> [Given data]
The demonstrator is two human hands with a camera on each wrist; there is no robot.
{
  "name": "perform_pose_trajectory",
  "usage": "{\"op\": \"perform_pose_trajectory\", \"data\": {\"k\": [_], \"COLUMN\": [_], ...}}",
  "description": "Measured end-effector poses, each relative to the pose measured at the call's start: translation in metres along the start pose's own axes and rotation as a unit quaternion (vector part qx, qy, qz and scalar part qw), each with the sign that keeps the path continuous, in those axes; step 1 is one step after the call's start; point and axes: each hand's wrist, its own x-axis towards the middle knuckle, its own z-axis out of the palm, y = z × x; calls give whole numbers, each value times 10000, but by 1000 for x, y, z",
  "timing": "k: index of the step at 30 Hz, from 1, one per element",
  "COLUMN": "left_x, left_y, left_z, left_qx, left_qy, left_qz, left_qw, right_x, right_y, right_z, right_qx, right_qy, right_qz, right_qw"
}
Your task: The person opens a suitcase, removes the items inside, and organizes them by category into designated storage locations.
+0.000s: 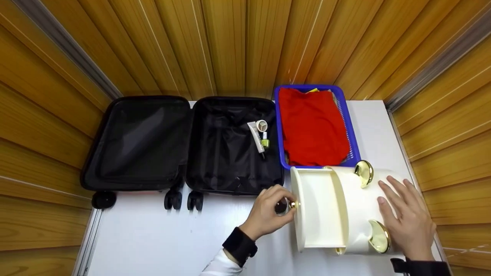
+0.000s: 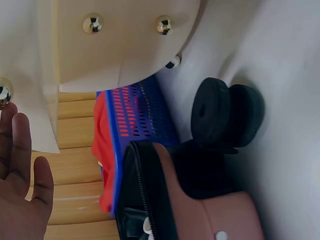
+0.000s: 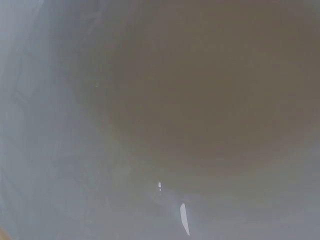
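Observation:
A cream-white drawer cabinet (image 1: pixel 358 207) with gold-trimmed curved parts stands at the lower right in the head view. Its top drawer (image 1: pixel 320 207) is pulled out to the left. My left hand (image 1: pixel 270 209) pinches the gold knob (image 1: pixel 293 204) on the drawer front between thumb and fingers. In the left wrist view the fingertips meet that knob (image 2: pixel 5 93), and two more gold knobs show on the front of the cabinet. My right hand (image 1: pixel 408 216) rests on top of the cabinet with fingers spread. The right wrist view shows only a blurred pale surface.
An open black suitcase (image 1: pixel 134 142) lies on the white table (image 1: pixel 153 237) at the left. Its right half holds a white tube (image 1: pixel 254 134), a small round container (image 1: pixel 261 125) and a green-labelled bottle (image 1: pixel 265 141). Behind the cabinet is a blue basket (image 1: pixel 355 149) with red cloth (image 1: pixel 314 128).

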Motion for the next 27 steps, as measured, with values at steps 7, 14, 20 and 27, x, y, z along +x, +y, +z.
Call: {"op": "perform_pose_trajectory", "data": {"k": [7,14,20,27], "left_x": [-8,-5,5,46], "left_y": [-7,-9,-20,-54], "left_z": [5,2,-11,-37], "left_qx": [-83,-238,-353,450], "left_qy": [73,1,-497,-697], "left_qz": [-204,-141,-119,-797], "left_qw": [9997,9996,9981,9934], "right_x": [0,0,-1,1], "right_y": [-1,-1,1,2], "right_z": [0,-1,0,3], "right_qx": [-86,-66,-53,-86], "right_qy": [-50,-125,-67,79], "right_qz": [106,197,132,-94], "right_qw": [9999,9997,9999,9999]}}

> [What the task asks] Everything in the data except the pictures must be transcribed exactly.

> [Exercise output]
The demonstrator is two human hands with a camera on each wrist; there is no robot.
{
  "name": "perform_pose_trajectory",
  "usage": "{\"op\": \"perform_pose_trajectory\", \"data\": {\"k\": [_], \"COLUMN\": [_], ...}}",
  "description": "Measured end-effector poses, each relative to the pose measured at the call's start: translation in metres along the start pose's own axes and rotation as a unit quaternion (vector part qx, qy, qz and scalar part qw), each with the sign that keeps the path continuous, in those axes; step 1 is one step after the call's start; point and axes: each hand's wrist, its own x-axis towards the middle knuckle, its own z-axis out of the palm, y = z × x; calls give whole numbers, each value times 10000, but by 1000 for x, y, z",
  "timing": "k: index of the step at 30 Hz, from 1, one per element",
  "COLUMN": "left_x, left_y, left_z, left_qx, left_qy, left_qz, left_qw, right_x, right_y, right_z, right_qx, right_qy, right_qz, right_qw"
}
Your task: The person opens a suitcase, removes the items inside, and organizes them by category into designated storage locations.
+0.000s: 
+0.000s: 
+0.000s: 
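Observation:
A cream-white drawer cabinet (image 1: pixel 358 207) with gold-trimmed curved parts stands at the lower right in the head view. Its top drawer (image 1: pixel 320 207) is pulled out to the left. My left hand (image 1: pixel 270 209) pinches the gold knob (image 1: pixel 293 204) on the drawer front between thumb and fingers. In the left wrist view the fingertips meet that knob (image 2: pixel 5 93), and two more gold knobs show on the front of the cabinet. My right hand (image 1: pixel 408 216) rests on top of the cabinet with fingers spread. The right wrist view shows only a blurred pale surface.
An open black suitcase (image 1: pixel 134 142) lies on the white table (image 1: pixel 153 237) at the left. Its right half holds a white tube (image 1: pixel 254 134), a small round container (image 1: pixel 261 125) and a green-labelled bottle (image 1: pixel 265 141). Behind the cabinet is a blue basket (image 1: pixel 355 149) with red cloth (image 1: pixel 314 128).
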
Motion for the next 27 steps, as measured, with values at steps 7, 14, 20 and 27, x, y, z along +x, +y, +z.
Call: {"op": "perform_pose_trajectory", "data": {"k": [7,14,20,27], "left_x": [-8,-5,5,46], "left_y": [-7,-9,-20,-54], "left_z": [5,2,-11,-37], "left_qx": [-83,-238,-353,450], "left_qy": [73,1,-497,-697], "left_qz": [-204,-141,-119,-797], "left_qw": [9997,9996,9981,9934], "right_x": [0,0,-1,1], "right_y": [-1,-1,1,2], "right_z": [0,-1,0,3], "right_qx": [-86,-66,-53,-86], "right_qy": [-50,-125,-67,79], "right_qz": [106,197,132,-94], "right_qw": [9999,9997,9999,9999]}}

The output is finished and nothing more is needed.